§ **What to do**: Output all the data exactly.

(Data excerpt Opens)

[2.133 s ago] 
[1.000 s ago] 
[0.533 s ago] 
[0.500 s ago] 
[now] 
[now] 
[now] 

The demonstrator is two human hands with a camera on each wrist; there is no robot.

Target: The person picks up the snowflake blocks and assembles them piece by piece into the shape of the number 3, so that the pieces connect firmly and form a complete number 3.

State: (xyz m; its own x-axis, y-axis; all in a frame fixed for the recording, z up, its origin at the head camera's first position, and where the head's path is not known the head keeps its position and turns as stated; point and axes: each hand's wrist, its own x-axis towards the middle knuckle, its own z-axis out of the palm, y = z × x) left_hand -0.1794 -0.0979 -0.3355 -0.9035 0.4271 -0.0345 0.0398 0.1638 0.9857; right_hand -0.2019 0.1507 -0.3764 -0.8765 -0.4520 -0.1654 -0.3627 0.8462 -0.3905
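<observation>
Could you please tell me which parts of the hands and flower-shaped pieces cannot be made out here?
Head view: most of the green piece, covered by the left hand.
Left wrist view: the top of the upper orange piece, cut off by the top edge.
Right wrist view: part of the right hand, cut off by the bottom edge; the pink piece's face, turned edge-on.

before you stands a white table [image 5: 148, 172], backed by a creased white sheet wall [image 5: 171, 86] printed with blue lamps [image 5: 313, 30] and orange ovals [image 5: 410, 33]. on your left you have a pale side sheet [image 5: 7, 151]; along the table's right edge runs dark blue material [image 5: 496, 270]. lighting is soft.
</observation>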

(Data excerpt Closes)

§ **Task output**:
[2.133 s ago] 
[1.000 s ago] 
[0.533 s ago] 
[0.500 s ago] 
[now] 
[now] 
[now] 

The demonstrator is two human hands with a camera on each wrist; there is no robot.

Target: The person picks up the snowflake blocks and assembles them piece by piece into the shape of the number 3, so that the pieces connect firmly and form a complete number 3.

State: (xyz m; its own x-axis, y-axis; all in a frame fixed for the recording, z up, its origin at the head camera's first position, and where the head's path is not known the head keeps its position and turns as stated; point and axes: each hand's wrist, its own x-axis towards the middle knuckle, its own z-axis out of the palm, y = z × x) left_hand -0.1794 -0.0979 -0.3355 -0.9035 0.4271 -0.0345 0.0398 0.1638 0.9857; right_hand -0.2019 0.1507 -0.3764 -0.8765 -0.4520 -0.1654 -0.3627 0.8462 -0.3905
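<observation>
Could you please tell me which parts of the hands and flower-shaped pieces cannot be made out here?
Head view: most of the green piece, covered by the left hand.
Left wrist view: the top of the upper orange piece, cut off by the top edge.
Right wrist view: part of the right hand, cut off by the bottom edge; the pink piece's face, turned edge-on.

before you stands a white table [image 5: 148, 172], backed by a creased white sheet wall [image 5: 171, 86] printed with blue lamps [image 5: 313, 30] and orange ovals [image 5: 410, 33]. on your left you have a pale side sheet [image 5: 7, 151]; along the table's right edge runs dark blue material [image 5: 496, 270]. lighting is soft.
</observation>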

No additional output is required.